Protea inopina is assessed as Vulnerable (VU) on the Red List of South African plants. The threats affecting this species are the expansion of agriculture, and the infestation by pathogens such as scale observed infesting plants in the population which, consists of 162–9485 mature plants. The impact of agricultural activities is estimated to have reduced the population by about 30% over the past 150 years and is expected to continue to reduce the population by not more than 30% within the next 50 years, because most of the remaining population would escape this farming activity, because the plants are more on rocky slopes.
Distribution and habitat
Protea inopina is a rare species, endemic to the Olifants River Mountains, near Citrusdal, southeast of Paleisheuwel.
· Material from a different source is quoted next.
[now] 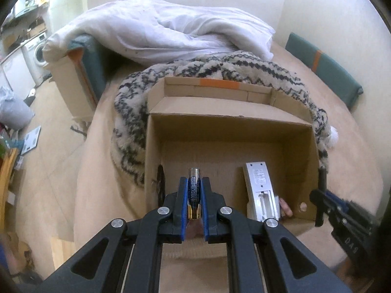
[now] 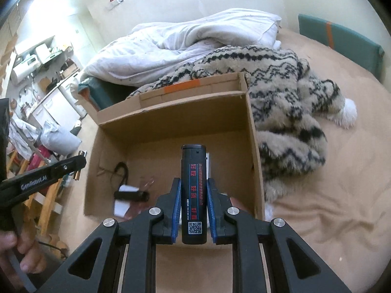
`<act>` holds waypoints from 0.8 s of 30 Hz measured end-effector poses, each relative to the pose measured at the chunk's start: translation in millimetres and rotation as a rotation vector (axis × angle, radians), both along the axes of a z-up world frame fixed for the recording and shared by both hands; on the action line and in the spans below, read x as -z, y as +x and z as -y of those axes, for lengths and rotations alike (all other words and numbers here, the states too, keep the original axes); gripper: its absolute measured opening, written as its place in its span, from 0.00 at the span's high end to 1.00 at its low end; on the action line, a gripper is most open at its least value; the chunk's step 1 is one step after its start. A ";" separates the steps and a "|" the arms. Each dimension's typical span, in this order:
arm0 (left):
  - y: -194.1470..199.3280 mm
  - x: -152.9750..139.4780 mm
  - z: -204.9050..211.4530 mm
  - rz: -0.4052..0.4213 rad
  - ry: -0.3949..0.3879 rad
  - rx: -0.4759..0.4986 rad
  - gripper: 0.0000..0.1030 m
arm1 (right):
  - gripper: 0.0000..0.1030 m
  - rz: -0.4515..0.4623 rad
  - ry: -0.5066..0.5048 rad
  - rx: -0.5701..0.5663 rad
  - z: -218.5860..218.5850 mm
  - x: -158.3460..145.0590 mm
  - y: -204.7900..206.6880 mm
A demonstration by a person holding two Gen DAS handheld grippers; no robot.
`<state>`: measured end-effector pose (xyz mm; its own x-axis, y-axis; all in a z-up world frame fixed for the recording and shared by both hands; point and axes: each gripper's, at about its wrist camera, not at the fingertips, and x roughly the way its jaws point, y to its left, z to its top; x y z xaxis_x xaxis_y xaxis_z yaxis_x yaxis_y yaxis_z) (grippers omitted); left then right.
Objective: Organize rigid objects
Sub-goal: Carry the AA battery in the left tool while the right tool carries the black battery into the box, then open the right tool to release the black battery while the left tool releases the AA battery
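Battery (image 1: 194, 194) clamped in left hand-held gripper (image 1: 194, 183); right hand-held gripper (image 2: 194, 190) clamps black cylinder (image 2: 194, 193).

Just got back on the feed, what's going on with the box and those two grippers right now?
A person holds a gripper in each hand above the open cardboard box on the bed. The left gripper is shut on a small blue-and-gold battery; the right gripper is shut on a black cylindrical battery with red print. Both items are in the air over the box. A white remote with its back cover off lies inside, beside other small items.
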<state>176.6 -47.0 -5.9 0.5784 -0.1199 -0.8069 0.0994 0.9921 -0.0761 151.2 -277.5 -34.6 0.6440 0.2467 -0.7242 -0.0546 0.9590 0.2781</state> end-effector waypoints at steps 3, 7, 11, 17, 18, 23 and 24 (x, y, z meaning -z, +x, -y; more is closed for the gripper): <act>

This species only occurs at a single locality, over a 3 km area, on private farms, at 550–800 m altitude, in quartzitic sandstone soil, and receives about 600 mm of winter rainfall annually.
Derivation of name and historical aspects
Protea inopina was first brought to the attention of botanist, Dr John Rourke, in November 1966, by Dr Marie Vogts. She had been given some cut specimens by a protea enthusiast in Citrusdal. At that time, they did not know the precise locality of the plant, except that it was from the Citrusdal area. Dr Rourke recognised it as an unknown species, but he could not proceed with his investigation without examining wild plants in the field and gathering specimens for the herbarium. Eleven years later, in 1977, Mr. and Mrs. J. Marais exhibited fresh cut flowerheads at the Clanwilliam Flower Show and then took Dr Rourke to the wild locality in the Olifants River Mountains.
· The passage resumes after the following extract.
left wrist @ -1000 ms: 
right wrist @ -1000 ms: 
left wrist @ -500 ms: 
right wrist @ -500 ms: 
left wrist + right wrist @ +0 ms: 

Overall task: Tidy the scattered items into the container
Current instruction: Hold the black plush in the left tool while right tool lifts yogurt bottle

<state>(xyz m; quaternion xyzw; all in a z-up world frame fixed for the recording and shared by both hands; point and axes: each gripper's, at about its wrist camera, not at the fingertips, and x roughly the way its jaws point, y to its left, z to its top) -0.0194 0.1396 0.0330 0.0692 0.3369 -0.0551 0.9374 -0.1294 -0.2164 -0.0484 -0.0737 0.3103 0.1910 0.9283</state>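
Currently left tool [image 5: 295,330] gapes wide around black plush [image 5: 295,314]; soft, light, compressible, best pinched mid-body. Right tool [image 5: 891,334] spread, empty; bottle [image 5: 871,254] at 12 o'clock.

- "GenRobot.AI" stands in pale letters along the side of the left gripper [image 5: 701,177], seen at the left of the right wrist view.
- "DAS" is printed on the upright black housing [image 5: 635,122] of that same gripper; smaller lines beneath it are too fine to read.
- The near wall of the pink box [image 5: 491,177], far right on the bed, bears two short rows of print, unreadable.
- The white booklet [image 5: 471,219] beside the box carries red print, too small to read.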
The genus Protea was named by the father of taxonomy, Carl Linnaeus, after Proteus, the mythological Greek god, who could change his form at will. This name suitably recognizes the wide variety of forms that the protea family exhibits. The species name inopina is a Greek word meaning ‘unexpected’. This name reflects how botanists received this plant species.
Protea inopina is long-lived, and may live for more than a century because of its underground lignotuber that allows it to resprout after a fire and because it gets some protection from the rocky outcrops of its habitat. The seeds are covered with fine hairs (pappus), which aid wind dispersal. Nectar-feeding birds pollinate most proteas and the visitors are mostly sunbirds and sugarbirds.
The leaves of proteas are sclerophyllous. Their function is to help prevent the loss of water during the dry, hot and windy summer season. Sclerophyllous leaves also help to slow down photosynthesis.
Proteas have proteoid roots, also known as cluster roots that form clusters of closely spaced, short, lateral rootlets. They may form a mat, 2 to 5 cm thick, just beneath the leaf litter. They enhance nutrient uptake, possibly by chemically modifying the soil environment to improve nutrient solubilization. As a result, plants with proteoid roots can grow in soil that is very low in nutrients, such as the phosphorus-deficient soils of the Fynbos.
Protea inopina flowerheads make attractive and long-lasting cut specimens, particularly when the flowers are in bud or just opening.
The species is ideal for rocky, well-drained fynbos gardens. Plant them in an area where there would be less weeding, to avoid disturbing its root.
Growing Protea inopina
Protea inopina has been successfully grown at Kirstenbosch from seeds. Select the fertile seeds and sow them in late summer to autumn, between March and May, in a well-drained, coarse, sandy soil, mixed with decomposed pine bark or in a commercial fynbos or Protea mix. The growing media should be acidic with a pH between 5 and 6.7.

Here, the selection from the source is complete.